Suddenly, my Ralph Lauren boots felt tighter.

I happen to come from a curious background which foils the political divide in this country. I was adopted at 6-months-old, and my Irish Catholic father was a dyed-in-the-wool Eisenhower Republican.  He loved Ronald Reagan and disdained anything Kennedy. He was a World War II veteran with racist tendencies, saved mostly for Asians.  He was a product of his time, having served in China and never forgot Pearl Harbor.  At his funeral, there were a surprising number of people of color.  My father calibrated over his lifetime.  He was not perfect, but he evolved.

Of this I am certain; he believed that I could accomplish anything.  My father saw no glass ceiling for his daughter. He was a Republican and I loved him.  He was a gentleman who respected women. At his funeral, I gave a eulogy.  It ended thus;  I will miss my greatest cheerleader.

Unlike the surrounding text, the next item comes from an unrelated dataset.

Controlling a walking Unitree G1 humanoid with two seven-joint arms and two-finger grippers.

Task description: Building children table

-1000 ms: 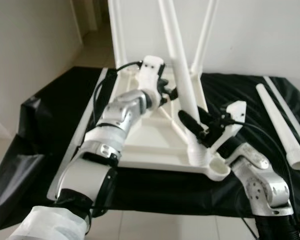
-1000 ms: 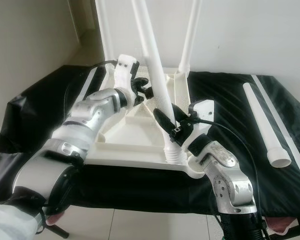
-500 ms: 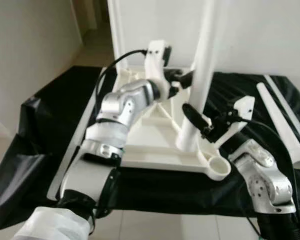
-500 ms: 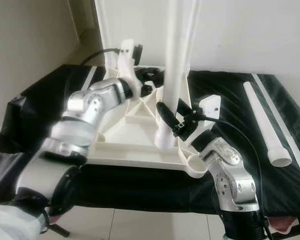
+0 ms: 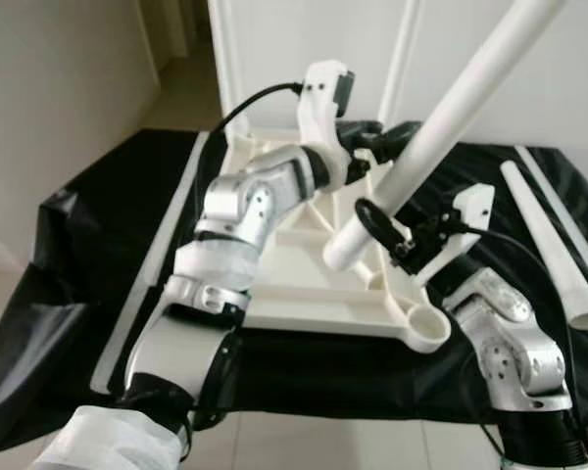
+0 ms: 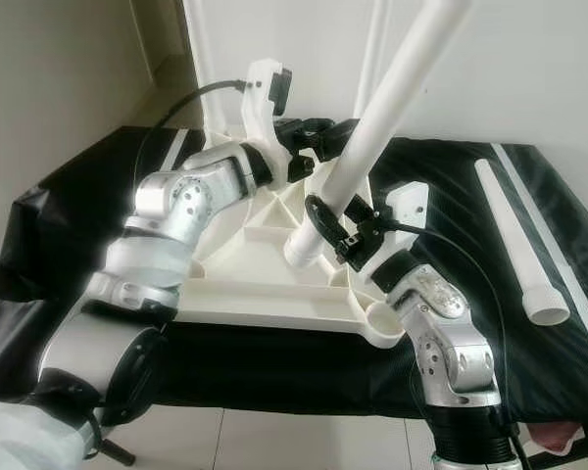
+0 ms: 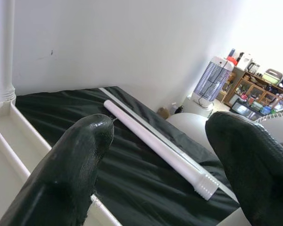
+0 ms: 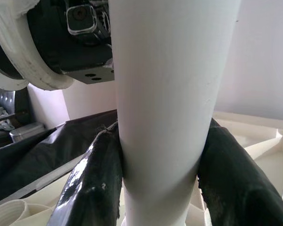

Uncle Bobby, as well, eschewed liberalism and clung to Fox News.  He knew I was a Democrat, but approached our differences with respect.  He watched this presidential nomination cycle with great interest in the last year of his life.  He didn’t much like Hillary Clinton, but never spoke of her with disdain.  For a time, he liked Ben Carson, and then “That Kasich fella seems good.”  He said this of Donald Trump, “Oh, him? He’s a clown.” Then, he leaned forward and whispered, “He’s a cuss.”  Uncle Bobby found our President-elect distasteful. 

In my fifties. I have come to know misogyny more intimately, though its forms are as amorphous to me as Chaplin’s makeup and as stealthy as his fluid movements.

Misogyny: Dislike of, contempt for, or ingrained prejudice against women.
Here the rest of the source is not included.